THE TASK.
All of the data that follows is to be written out exactly, with images excluded.

- - - - -

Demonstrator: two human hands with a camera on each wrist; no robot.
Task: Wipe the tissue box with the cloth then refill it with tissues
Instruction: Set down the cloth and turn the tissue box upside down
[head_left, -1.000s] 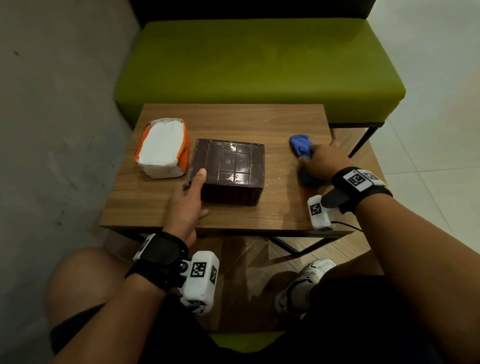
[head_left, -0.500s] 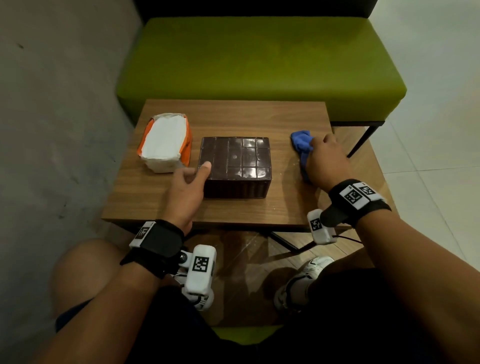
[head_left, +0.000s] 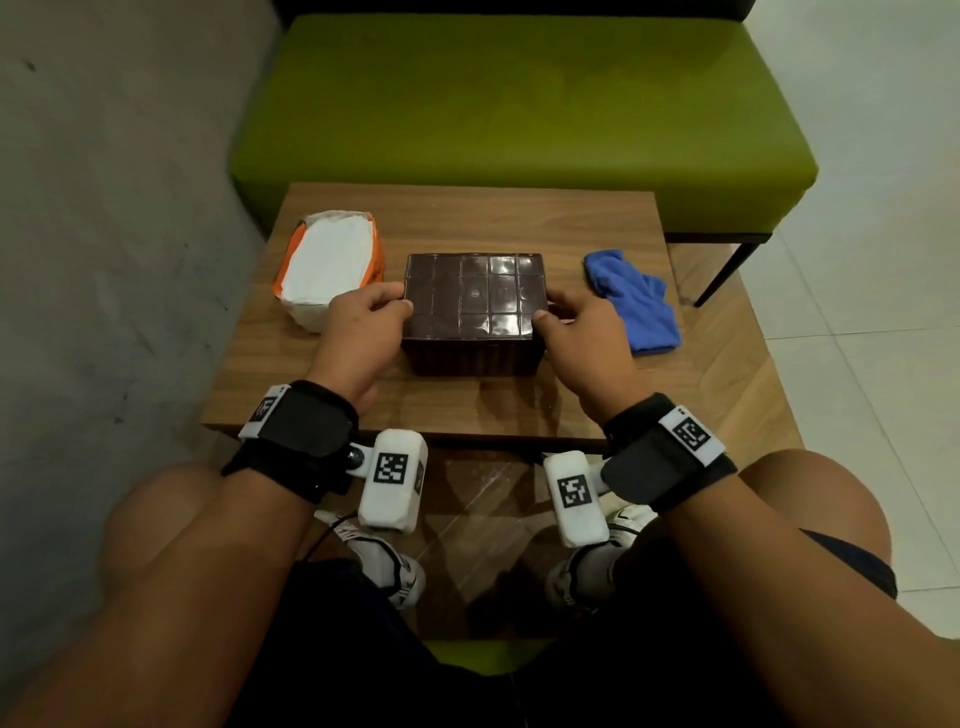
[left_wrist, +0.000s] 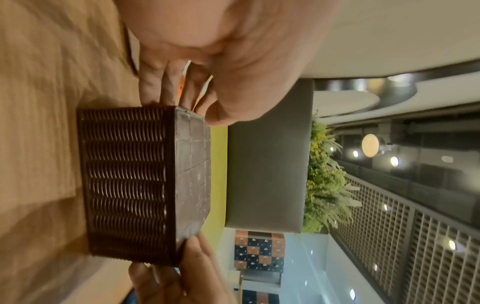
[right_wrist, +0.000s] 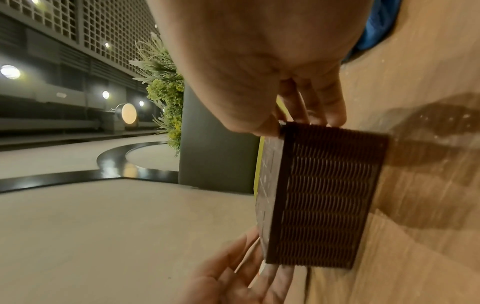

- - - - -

EXERCISE RESPONSE.
Demonstrator: two human hands with a camera on each wrist; no robot.
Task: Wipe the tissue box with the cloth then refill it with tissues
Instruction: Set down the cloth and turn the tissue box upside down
[head_left, -1.000s] 
[head_left, -0.500s] 
[head_left, +0.000s] 
[left_wrist, +0.000s] 
[right_wrist, +0.000s] 

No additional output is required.